Second, the body: The two most important factors are (1) Activity and Rest, and (2) Food and Drink. Ordinary household work, or your occupation, or games or set exercises, or gardening etc., are usually sufficient. But if housework or your official duties do not give you enough activity, then you must play games, or do exercises, or anything similar to them. To balance your daily activity you must have sufficient rest, otherwise the waste products generated by activity cannot be cleared out of the body in time. Above all, do not be over-active. Too strenuous exercise or work can make you muscle-bound (and ugly) or too thin. Where you take up a system of exercises, choose one where you are taught Relaxation, Breathing, and Rhythmic Movements.
As regards food and drink: All excess substance means that we are carrying so much useless or waste material with us which ought to be eliminated. If we adopt a drastic remedy, and lose weight quickly, we more often than not lose good healthy tissue too. Also, we upset the normal functioning of the body. And in the majority of cases we include a wrong psychological state, for unconsciously we are now longing to throw off these restraints and “eat, drink, and be — fat again!” But with a balanced diet — which you will find in the specimen menus — you will inevitably attain your correct bodily proportions without indecent hurry and without any evil effects during or after.
The best drink at all times is water. Fruit juices — orange, lemon, grapefruit — assist in loosening up and removing waste products. But do not overdo it. Do not drink at meals, but only between meals; and take no drink between the half hour before and the full hour after any meal. Above all, remember that the combination of drinks like beer, with bread (especially white), and protein food (especially fat meat or fish, and cheese), is the royal road to a barrel-shaped body.

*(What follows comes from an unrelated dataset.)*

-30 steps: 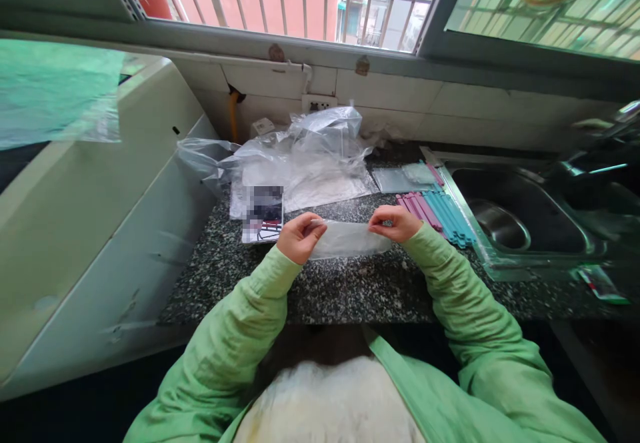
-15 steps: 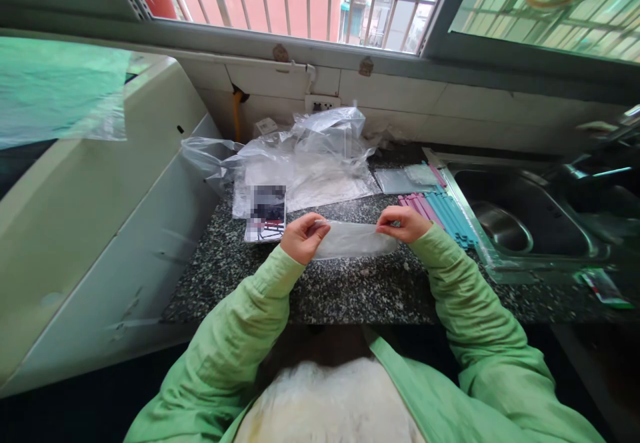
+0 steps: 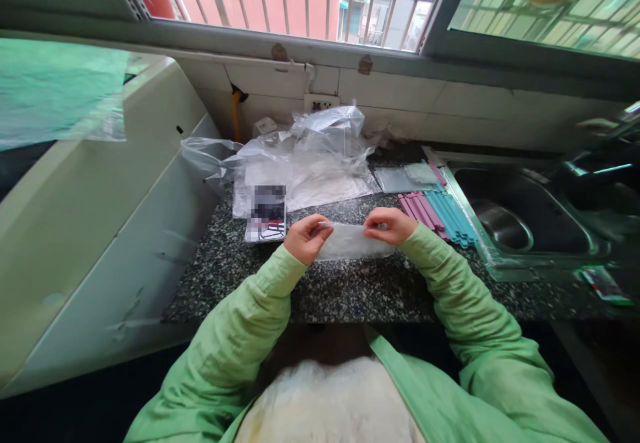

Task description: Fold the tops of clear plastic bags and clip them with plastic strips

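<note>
A small clear plastic bag (image 3: 350,243) is stretched sideways above the speckled counter (image 3: 360,296). My left hand (image 3: 307,237) pinches the bag's top edge at its left end. Thumb and fingers of my right hand (image 3: 391,227) are closed on the same edge, farther right. Just beyond my right hand lie pink sticks (image 3: 424,211) and teal sticks (image 3: 451,218) in a row. A phone (image 3: 266,215) with a lit screen rests beyond my left hand.
Crumpled clear plastic bags (image 3: 320,163) spread along the back of the counter. Flat clear packets (image 3: 400,179) lie behind the sticks. At right is a sink (image 3: 545,209) holding a metal bowl (image 3: 503,226); a small packet (image 3: 605,286) lies in front. A pale appliance side (image 3: 125,229) bounds the left.
My right hand has slid left along the bag's top edge, closer to my left hand. More of the pink sticks shows. My left hand has barely moved.
</note>
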`<move>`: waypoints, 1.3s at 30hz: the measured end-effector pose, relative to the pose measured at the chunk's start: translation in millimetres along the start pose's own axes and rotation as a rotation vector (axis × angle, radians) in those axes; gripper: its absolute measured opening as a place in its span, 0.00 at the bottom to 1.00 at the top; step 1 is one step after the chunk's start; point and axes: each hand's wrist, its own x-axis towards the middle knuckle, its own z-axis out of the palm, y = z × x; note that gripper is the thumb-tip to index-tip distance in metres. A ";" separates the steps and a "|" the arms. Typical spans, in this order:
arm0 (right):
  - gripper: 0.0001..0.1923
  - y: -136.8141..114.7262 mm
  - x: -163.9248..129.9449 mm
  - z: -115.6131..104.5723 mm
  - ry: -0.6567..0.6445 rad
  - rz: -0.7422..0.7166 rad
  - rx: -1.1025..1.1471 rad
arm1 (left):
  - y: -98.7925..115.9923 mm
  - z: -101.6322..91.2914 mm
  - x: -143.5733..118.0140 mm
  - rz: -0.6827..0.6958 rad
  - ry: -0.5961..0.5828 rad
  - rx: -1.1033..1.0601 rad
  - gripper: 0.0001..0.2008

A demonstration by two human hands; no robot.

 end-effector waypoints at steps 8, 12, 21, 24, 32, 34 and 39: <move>0.11 0.2 -2.2 0.7 0.010 -0.031 -0.029 | -2.7 -0.1 0.6 -0.013 0.017 -0.020 0.08; 0.12 0.2 -3.5 -0.4 0.043 -0.041 -0.023 | -2.9 -0.4 1.2 -0.026 0.021 -0.073 0.12; 0.12 -0.3 -6.1 -7.9 0.069 0.019 0.005 | -3.4 -4.6 1.8 -0.035 0.014 0.057 0.15; 0.12 -0.8 -7.0 -10.6 0.059 0.024 0.006 | -2.0 -4.6 1.9 -0.007 0.037 0.082 0.15; 0.13 -2.2 -11.4 -18.5 0.011 0.111 0.030 | -0.9 -1.4 1.2 0.012 -0.013 0.080 0.15; 0.15 -6.0 -8.2 -16.4 0.016 0.127 0.057 | -1.2 -0.7 1.0 0.023 -0.021 0.082 0.15; 0.17 -16.2 4.5 -5.6 0.039 0.092 0.108 | -2.3 0.1 0.8 0.063 -0.026 0.122 0.15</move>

“This food (say lean meat, for it is a good source of suitable proteins and of vitamin B2) is good for me, therefore 10 times the usual amount of lean meat will be 10 times as good for me.” Nothing could be more fallacious! Any food substance is valuable to its full extent only when taken in the right amount. All amounts beyond that optimum amount are harmful. Similarly, it is unwise to take manufactured food products which claim to give you so much more of this vitamin or that mineral salt than the amount Nature gives you.

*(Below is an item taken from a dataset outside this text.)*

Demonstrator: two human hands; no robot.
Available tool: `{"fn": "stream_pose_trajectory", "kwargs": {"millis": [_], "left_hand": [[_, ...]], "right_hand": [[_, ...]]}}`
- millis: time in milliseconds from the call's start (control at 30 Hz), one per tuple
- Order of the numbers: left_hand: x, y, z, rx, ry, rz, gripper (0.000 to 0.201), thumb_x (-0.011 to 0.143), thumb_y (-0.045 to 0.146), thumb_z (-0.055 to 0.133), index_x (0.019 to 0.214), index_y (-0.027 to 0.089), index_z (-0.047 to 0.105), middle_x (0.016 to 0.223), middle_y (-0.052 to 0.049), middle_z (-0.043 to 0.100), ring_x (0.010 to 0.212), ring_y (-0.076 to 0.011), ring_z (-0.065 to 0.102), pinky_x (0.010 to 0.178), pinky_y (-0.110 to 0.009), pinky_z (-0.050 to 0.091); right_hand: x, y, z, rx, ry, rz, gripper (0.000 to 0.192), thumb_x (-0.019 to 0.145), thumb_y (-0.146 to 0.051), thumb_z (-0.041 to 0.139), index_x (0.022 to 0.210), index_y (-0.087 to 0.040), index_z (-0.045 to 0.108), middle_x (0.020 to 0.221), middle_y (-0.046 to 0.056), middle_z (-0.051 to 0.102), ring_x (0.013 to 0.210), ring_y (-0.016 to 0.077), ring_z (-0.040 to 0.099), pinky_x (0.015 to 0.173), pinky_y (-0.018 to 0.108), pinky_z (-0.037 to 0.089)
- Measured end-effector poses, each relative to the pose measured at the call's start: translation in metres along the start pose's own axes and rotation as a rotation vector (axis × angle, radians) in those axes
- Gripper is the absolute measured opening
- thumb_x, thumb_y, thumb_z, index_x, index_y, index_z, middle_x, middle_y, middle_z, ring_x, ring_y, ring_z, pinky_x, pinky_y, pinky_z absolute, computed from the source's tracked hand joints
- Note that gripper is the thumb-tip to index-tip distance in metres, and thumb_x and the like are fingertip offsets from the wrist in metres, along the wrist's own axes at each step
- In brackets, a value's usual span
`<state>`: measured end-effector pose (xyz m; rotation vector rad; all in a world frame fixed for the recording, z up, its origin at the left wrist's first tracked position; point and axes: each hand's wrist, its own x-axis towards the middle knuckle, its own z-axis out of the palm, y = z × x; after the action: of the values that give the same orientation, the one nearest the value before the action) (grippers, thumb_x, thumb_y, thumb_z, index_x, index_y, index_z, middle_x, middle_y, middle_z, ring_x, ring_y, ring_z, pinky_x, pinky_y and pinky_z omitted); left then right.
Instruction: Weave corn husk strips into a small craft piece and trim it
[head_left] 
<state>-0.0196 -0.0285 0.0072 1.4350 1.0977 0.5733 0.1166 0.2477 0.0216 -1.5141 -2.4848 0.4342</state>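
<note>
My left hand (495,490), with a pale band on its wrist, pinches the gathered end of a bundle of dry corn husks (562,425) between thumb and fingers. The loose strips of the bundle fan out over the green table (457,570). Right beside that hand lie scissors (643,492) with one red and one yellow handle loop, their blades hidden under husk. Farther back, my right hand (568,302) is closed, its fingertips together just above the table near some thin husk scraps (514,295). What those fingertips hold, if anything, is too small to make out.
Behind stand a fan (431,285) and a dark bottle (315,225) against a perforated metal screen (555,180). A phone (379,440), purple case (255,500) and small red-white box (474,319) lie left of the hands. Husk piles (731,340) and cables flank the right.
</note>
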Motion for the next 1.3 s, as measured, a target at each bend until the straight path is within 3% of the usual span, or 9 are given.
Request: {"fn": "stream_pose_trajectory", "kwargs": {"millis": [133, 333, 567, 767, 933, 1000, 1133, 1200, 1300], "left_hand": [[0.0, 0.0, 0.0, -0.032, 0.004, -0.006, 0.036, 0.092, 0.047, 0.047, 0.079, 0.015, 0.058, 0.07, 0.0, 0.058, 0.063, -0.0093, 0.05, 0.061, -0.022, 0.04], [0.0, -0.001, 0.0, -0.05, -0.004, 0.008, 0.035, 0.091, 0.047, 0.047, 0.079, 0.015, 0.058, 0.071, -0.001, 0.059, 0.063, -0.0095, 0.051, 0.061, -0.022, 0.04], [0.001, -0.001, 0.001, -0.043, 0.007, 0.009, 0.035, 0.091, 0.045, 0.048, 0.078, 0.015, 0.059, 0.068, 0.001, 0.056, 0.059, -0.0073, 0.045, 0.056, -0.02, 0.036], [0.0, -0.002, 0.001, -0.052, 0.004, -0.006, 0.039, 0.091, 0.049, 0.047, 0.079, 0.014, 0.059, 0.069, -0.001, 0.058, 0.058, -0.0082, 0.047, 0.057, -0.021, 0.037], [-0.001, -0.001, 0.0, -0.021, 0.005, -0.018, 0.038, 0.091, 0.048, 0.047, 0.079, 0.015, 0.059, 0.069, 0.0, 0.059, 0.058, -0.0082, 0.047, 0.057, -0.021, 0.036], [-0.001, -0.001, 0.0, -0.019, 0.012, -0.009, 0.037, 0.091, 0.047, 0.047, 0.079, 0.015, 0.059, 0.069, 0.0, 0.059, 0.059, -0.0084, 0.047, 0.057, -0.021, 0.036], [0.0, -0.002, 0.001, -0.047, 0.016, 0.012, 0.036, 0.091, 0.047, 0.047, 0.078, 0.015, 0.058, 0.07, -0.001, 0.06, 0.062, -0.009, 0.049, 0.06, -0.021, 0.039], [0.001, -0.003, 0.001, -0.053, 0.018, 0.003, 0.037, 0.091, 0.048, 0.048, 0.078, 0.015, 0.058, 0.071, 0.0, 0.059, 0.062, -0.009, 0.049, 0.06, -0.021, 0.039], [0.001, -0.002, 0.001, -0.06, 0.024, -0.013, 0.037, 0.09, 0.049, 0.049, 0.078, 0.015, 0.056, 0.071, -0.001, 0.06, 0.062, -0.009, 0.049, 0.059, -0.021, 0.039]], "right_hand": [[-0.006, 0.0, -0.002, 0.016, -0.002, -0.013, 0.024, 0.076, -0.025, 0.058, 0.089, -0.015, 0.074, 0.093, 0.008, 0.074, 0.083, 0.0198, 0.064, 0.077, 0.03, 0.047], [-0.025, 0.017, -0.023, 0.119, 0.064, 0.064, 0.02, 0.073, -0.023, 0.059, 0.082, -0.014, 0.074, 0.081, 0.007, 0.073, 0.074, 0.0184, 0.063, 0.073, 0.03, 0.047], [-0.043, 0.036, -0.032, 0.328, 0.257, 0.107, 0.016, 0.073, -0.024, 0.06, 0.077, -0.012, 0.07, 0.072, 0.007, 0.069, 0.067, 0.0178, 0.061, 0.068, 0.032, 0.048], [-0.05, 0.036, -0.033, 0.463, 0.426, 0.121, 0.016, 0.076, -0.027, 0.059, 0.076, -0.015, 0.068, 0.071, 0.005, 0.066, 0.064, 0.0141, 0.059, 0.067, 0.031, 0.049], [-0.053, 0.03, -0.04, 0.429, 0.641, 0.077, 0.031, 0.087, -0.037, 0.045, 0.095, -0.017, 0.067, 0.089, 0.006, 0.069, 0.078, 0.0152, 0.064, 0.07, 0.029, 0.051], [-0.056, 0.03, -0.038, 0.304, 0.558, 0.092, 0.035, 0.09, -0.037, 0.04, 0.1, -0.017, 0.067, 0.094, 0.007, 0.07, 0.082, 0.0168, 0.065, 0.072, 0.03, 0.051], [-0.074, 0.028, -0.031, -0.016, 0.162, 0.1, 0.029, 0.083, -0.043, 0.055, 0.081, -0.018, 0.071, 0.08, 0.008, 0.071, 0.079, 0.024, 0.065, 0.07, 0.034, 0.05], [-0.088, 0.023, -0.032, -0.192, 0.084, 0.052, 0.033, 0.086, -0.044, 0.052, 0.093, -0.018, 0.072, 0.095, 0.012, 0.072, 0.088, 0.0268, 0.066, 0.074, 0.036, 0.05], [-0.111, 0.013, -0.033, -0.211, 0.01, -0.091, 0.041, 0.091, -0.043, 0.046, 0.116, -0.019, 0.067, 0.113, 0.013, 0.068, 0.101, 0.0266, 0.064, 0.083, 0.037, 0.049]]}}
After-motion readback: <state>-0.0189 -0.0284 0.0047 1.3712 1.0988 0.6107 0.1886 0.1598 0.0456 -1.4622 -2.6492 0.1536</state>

If you do not wish to eat meat and fish, leave it alone. You can thrive perfectly without meat and fish in any country in the world which is sufficiently organized to supply a reasonable variety of fruits and vegetables. The idea that one cannot live without meat and fish is a foolish fad.
Vegetarianism has its advantages as well as disadvantages. If by vegetarianism you mean living on stodgy, tasteless and sloppy food, wrongly cooked and wrongly combined, then please go back to meat and fish. But if you are scientifically vegetarian, then, generally speaking, you will find that:
Your best guide is your own inner feeling and conviction. In warm weather and in hot countries avoid flesh foods. This will only benefit you, and do you no harm. Flesh food (protein from animal sources) has a highly “exciting” effect as compared with vegetable proteins, and it makes you less controlled where your nerves are concerned. It also putrefies much faster than vegetable proteins do and these products of putrefaction need more efficient elimination than those derived from vegetable proteins.

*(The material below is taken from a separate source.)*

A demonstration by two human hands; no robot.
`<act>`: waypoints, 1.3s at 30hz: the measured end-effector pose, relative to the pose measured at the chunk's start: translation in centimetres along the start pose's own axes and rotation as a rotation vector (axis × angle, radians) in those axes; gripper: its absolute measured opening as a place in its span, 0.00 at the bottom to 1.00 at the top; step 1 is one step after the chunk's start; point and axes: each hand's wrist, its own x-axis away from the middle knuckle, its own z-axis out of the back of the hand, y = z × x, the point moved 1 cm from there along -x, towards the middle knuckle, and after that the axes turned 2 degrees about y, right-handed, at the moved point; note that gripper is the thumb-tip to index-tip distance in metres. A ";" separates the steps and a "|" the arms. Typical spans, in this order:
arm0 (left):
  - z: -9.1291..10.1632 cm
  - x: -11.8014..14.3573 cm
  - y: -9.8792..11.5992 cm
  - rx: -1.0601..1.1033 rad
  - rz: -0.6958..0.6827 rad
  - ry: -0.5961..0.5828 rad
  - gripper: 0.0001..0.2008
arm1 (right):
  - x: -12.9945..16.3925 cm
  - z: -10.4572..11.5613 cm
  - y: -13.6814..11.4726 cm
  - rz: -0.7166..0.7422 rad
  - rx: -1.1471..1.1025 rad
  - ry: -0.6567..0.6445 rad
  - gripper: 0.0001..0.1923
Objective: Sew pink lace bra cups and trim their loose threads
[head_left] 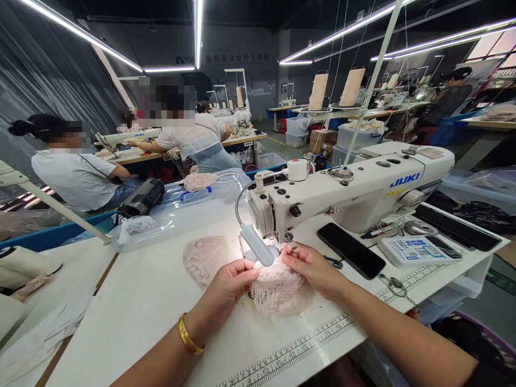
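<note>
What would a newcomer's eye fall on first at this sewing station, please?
Probably the white sewing machine across the table's right half, with its small lamp shining down by the needle. Just below it, the left hand and right hand pinch a pale pink lace piece between their fingers. A black phone lies right of them.

A dark, high workshop stretches beyond the grip, its black ceiling crossed by long white strip lights [80, 33]. A grey draped curtain wall [44, 75] runs along the left. The white laminate bench [145, 301] carries a printed ruler edge. Further wooden sewing benches [242, 141] stand behind, with bright windows [494, 45] far right.
</note>
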 end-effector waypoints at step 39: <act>1.4 6.7 1.9 -0.200 -0.086 0.023 0.21 | 2.7 -4.0 0.1 -0.073 0.125 -0.322 0.23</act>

You must also take into account your heredity and your psychological reactions. In a country like England, meat and fish have been main articles of food for centuries. If moreover you have a natural desire for meat, it is likely to be a disadvantage to you if you force yourself to give it up. At the same time, do not be a slave to any unhealthy craving (for it is not a natural appetite), but follow a sensible middle path.